This package is auto-updated.

Last update: 2026-05-12 16:23:56 UTC


README

Multi-factor authentication for Laravel. Works with Google Authenticator, Authy, 1Password, Bitwarden, and any other RFC 6238 compatible app.

Tests Latest Version on Packagist Total Downloads PHP Laravel License: MIT

Features

  • TOTP codes — RFC 6238 compliant, 6-digit, 30-second window
  • QR code URI generation for any authenticator app
  • AES-256-CBC encrypted secret storage
  • 8 bcrypt-hashed one-time recovery codes
  • Clock-drift tolerance (±1 time-step)
  • TwoFactor facade + HasTwoFactor Eloquent trait

Requirements

  • PHP 8.1+
  • Laravel 10, 11, 12, or 13

Installation

composer require olusegun171/laravel-mfa

The service provider and TwoFactor facade are registered automatically via package auto-discovery.

Setup

1. Publish the config

php artisan vendor:publish --tag=two-factor-config

2. Run the migration

# Resolves the table from the guard's Eloquent model automatically
php artisan two-factor:install --guard=web

# Or pass the table directly
php artisan two-factor:install --table=admins

php artisan migrate

This adds three nullable columns to your users table:

Column Description
two_factor_secret AES-256-CBC encrypted TOTP secret
two_factor_recovery_codes JSON array of bcrypt-hashed one-time backup codes
two_factor_confirmed_at Timestamp set when the user confirms their first code

3. Add the trait to your model

use Olusegun171\TwoFactor\Traits\HasTwoFactor;

class User extends Authenticatable
{
    use HasTwoFactor;
}

Usage

See the Integration section for full usage examples split by authenticated and unauthenticated context.

Status Helpers

TwoFactor::remainingRecoveryCodes($user); // number of unused backup codes

// Model methods via HasTwoFactor trait
$user->hasTwoFactorEnabled();  // true once two_factor_confirmed_at is set
$user->hasTwoFactorPending();  // true if setup started but not yet confirmed

QR Code Identifier

By default the QR code label uses getAuthIdentifier() — typically the user's primary key.

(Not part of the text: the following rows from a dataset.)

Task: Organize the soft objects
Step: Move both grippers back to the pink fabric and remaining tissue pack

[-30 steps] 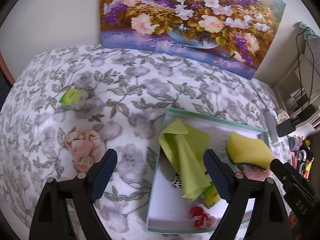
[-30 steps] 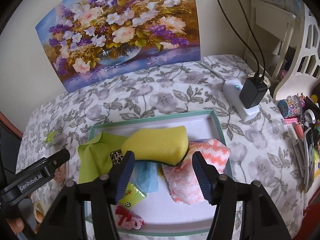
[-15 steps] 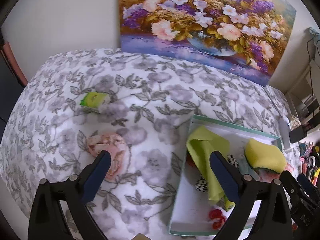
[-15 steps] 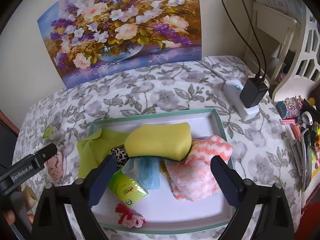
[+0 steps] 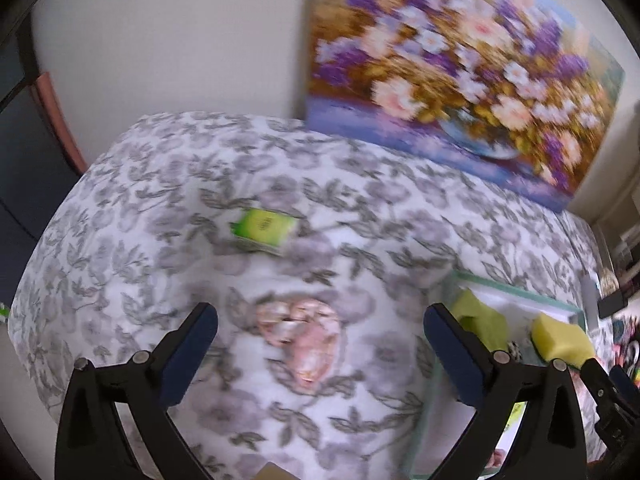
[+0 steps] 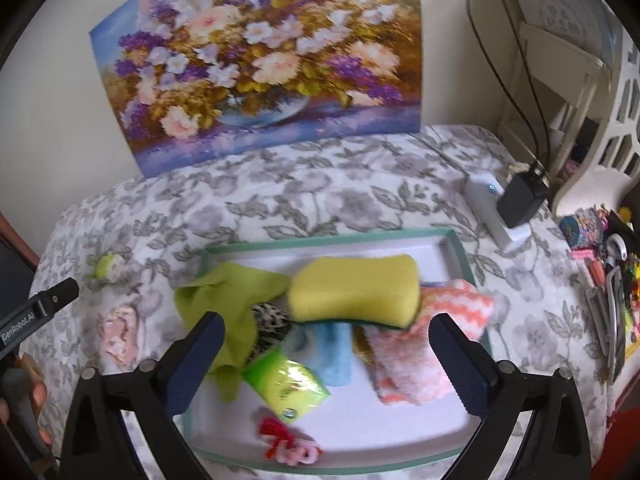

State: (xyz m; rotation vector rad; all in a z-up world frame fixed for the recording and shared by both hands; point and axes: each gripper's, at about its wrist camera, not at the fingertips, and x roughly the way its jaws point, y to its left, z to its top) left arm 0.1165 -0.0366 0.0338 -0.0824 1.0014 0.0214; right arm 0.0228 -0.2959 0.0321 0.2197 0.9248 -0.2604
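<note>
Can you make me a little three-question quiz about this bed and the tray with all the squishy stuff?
1. True or false: the yellow sponge lies inside the tray.
2. Which soft thing lies on the bedspread between the fingers of the left claw? A) pink scrunchie B) blue cloth C) green cloth
3. Fill in: both claws, left and right, are ____.

Key: 1 true; 2 A; 3 open, holding nothing.

2 downward wrist views, shared green-rimmed tray (image 5: 516, 286) (image 6: 320, 240)
</note>
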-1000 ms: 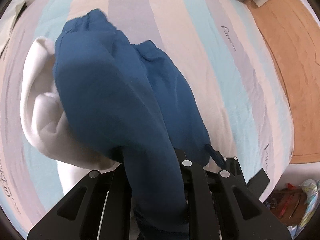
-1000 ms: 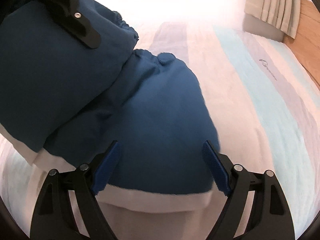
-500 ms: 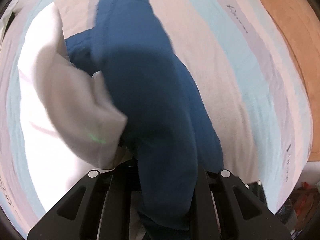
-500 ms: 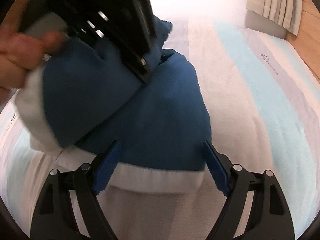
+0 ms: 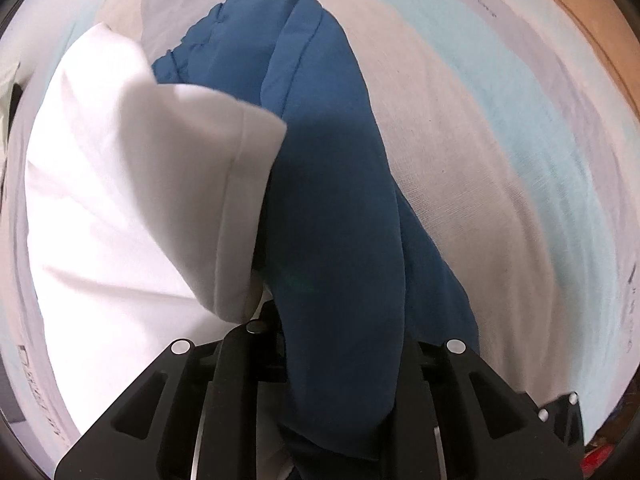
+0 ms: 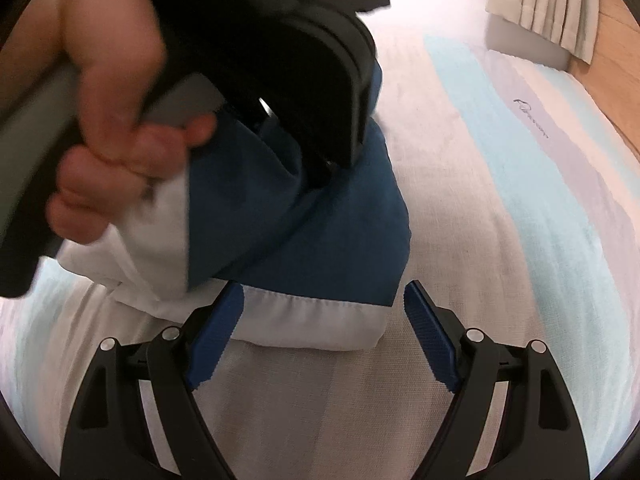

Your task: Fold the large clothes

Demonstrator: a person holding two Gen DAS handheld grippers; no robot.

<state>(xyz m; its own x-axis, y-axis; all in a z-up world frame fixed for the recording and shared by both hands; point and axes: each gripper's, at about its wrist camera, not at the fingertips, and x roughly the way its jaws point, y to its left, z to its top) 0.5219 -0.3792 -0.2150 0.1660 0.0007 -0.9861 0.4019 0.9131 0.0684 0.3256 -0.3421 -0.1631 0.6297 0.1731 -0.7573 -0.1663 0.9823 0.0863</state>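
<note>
Striped bed [image 6: 520,208]: L tongs [image 5: 336,344], lowered, loosening on blue garment [image 5: 332,184]; R tongs [image 6: 320,336] wide, empty.

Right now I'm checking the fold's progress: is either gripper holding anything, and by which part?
The left gripper holds the blue and white garment by a bunched blue fold, its jaws just easing open. The right gripper is open, holding nothing.

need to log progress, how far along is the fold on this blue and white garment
Done: the garment already lies doubled on the bed, its white hem at the near edge. In hand: the left gripper, its jaws just easing open, has a blue fold between them, laying it over the stack. The right gripper hangs open, empty. Left: release and flatten.
</note>
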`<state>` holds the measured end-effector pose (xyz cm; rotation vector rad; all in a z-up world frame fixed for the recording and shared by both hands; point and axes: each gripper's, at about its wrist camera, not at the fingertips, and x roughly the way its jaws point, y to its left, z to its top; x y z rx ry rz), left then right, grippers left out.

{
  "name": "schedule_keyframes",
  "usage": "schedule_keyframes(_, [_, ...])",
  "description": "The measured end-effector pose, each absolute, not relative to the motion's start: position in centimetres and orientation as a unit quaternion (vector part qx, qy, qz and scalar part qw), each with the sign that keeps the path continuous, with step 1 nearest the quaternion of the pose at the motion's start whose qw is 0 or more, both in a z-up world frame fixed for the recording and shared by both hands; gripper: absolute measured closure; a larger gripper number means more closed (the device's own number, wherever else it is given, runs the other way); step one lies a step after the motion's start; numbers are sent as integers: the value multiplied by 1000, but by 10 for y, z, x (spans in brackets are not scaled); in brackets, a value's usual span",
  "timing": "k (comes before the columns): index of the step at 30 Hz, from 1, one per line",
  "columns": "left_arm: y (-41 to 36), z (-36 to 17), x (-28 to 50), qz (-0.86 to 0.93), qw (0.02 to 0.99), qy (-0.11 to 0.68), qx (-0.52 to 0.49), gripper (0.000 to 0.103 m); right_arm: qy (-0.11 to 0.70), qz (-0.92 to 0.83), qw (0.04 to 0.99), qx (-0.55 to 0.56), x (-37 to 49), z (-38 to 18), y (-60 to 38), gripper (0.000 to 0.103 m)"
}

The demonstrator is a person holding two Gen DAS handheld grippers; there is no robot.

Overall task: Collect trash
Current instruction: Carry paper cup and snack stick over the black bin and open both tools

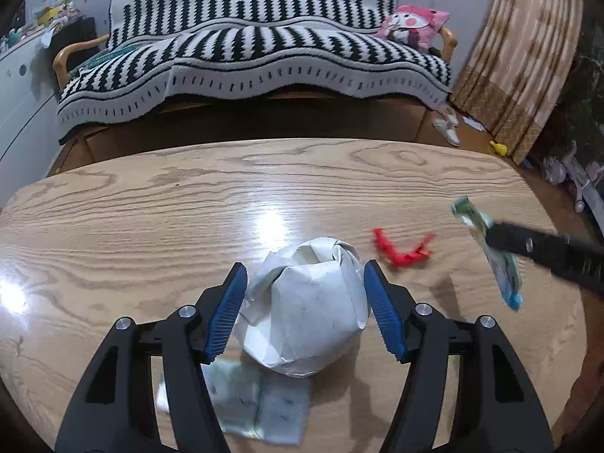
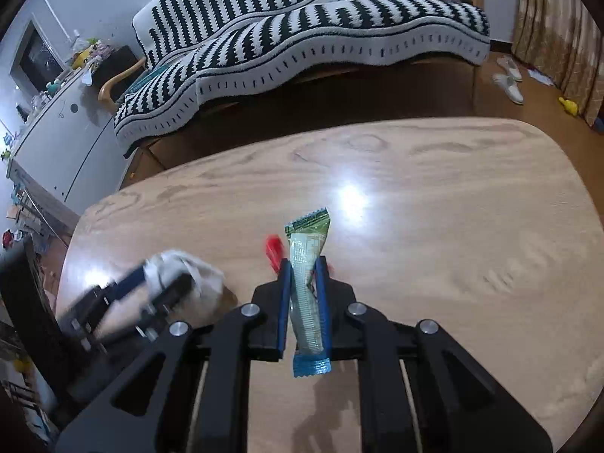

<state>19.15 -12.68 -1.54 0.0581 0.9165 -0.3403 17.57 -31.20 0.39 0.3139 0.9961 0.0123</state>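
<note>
Nearest the left wrist camera, one flat pale-green printed paper wrapper (image 1: 245,404) lies on the glossy light-oak wooden table (image 1: 113,226), partly under the left gripper (image 1: 304,294). That gripper's blue ribbed pads (image 1: 226,313) bracket one crumpled white paper ball (image 1: 305,309); the left-hand pad touches the paper, while contact on the other side is not clear, so a firm hold cannot be confirmed.

To its right, the right gripper (image 2: 304,283) is clamped on one long green-and-blue foil snack wrapper (image 2: 307,298), held clear of the tabletop. The wrapper's long axis runs along the fingers, green end out past the tips and blue end trailing back toward the camera.

Just beyond both grippers, one small twisted red plastic scrap (image 1: 402,251) sits loose on the table, apart from the ball and nearer the right hand, directly ahead of its tips. Judged from this, it is the last untouched piece in reach, but both hands are occupied.

Count: four pieces of trash, two grippers. No bin appears in either view.

Beyond the table stands a sofa draped in a black-and-white striped throw (image 1: 256,37).
</note>
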Motion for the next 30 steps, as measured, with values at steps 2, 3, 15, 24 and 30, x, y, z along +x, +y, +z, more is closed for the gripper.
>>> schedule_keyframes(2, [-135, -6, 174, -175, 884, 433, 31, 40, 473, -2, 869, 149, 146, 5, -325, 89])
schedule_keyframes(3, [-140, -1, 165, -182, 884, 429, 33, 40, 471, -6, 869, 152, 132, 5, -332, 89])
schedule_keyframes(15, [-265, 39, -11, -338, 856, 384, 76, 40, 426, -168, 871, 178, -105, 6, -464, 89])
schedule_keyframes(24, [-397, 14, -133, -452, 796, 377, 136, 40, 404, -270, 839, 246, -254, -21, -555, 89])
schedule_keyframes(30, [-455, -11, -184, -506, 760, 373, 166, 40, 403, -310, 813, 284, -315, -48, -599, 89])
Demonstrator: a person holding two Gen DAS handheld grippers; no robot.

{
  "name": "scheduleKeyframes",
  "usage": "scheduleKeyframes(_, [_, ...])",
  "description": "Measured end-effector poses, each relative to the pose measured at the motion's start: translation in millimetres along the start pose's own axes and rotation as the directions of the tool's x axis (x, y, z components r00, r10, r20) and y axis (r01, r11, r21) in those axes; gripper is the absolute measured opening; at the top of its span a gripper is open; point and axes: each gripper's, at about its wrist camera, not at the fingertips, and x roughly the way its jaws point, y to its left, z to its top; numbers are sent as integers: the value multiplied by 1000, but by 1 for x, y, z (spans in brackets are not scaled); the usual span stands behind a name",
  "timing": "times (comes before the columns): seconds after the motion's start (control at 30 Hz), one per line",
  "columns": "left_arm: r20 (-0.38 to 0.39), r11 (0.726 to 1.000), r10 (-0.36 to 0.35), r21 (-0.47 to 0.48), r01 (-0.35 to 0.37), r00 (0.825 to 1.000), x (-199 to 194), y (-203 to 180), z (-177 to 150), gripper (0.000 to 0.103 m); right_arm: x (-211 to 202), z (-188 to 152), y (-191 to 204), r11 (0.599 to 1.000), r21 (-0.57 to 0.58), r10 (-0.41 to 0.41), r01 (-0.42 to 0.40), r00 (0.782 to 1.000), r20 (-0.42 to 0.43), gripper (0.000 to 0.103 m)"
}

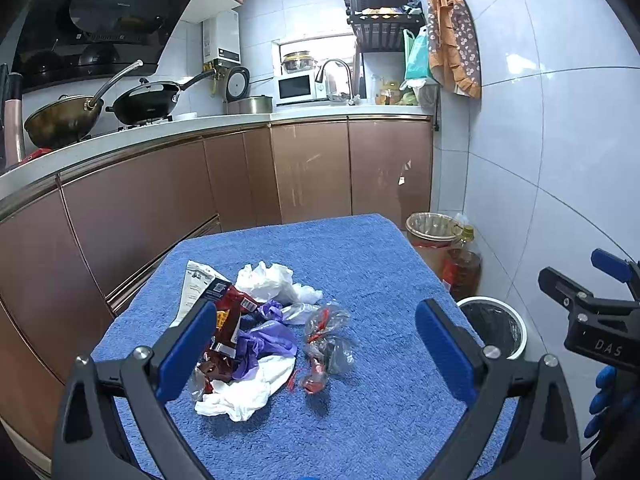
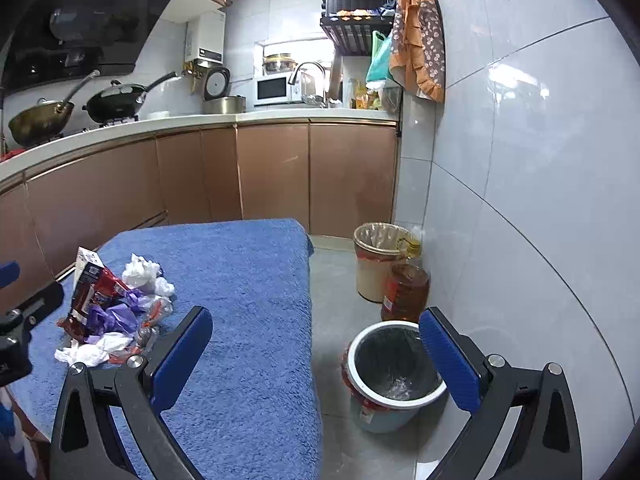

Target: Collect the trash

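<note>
Mostly the job remains: both grippers, left [image 1: 316,344] and right [image 2: 316,344], gape wide and empty, the trash [image 1: 256,332] lies heaped on the towel's [image 1: 360,264] left, and the bin [image 2: 396,364], right, holds perhaps one clear scrap.

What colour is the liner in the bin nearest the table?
Black, inside the white-rimmed bin; the right wrist view shows it best.
</note>
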Motion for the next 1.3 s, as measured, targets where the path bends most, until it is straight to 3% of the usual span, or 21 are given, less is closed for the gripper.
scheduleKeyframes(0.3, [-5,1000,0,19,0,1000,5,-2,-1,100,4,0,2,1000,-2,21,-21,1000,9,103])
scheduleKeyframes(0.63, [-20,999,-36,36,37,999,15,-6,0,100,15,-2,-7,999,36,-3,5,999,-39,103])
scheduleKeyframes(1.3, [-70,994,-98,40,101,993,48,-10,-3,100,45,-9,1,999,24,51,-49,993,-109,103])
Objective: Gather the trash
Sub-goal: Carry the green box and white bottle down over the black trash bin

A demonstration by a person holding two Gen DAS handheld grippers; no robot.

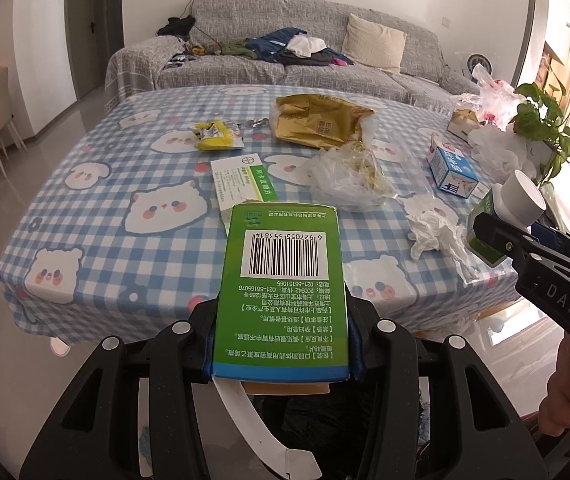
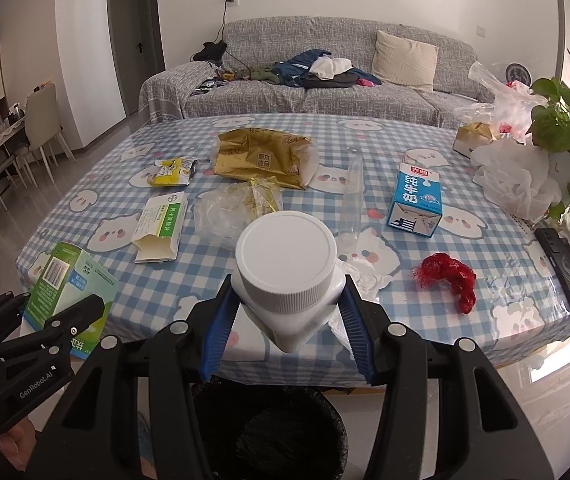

To show something friendlier (like an email address) in the authenticator app, add getTwoFactorIdentifier() to your model:

class User extends Authenticatable
{
    use HasTwoFactor;

    public function getTwoFactorIdentifier(): string
    {
        return $this->email;
    }
}

The label will appear as YourApp:user@example.com inside the authenticator app.

Configuration

// config/two-factor.php
return [
    'issuer' => env('MFA_ISSUER', null), // shown in authenticator apps; defaults to app name

    'totp' => [
        'digits'    => 6,
        'period'    => 30,   // seconds per time-step
        'window'    => 1,    // ±1 period tolerance for clock drift
        'algorithm' => 'sha1',
    ],
];

Security Notes

  • Rate-limit the challenge endpoint — 5 attempts per minute is a reasonable starting point.
  • Serve over HTTPS — codes in transit must be encrypted.
  • Recovery codes are shown once — only bcrypt hashes are stored in the database.
  • All comparisons use hash_equals() for constant-time evaluation.
  • TOTP secrets are encrypted with AES-256-CBC using a 32-byte slice of your APP_KEY.
  • Never log two_factor_secret or two_factor_recovery_codes.

Integration

Authenticated context (settings or an enforced page)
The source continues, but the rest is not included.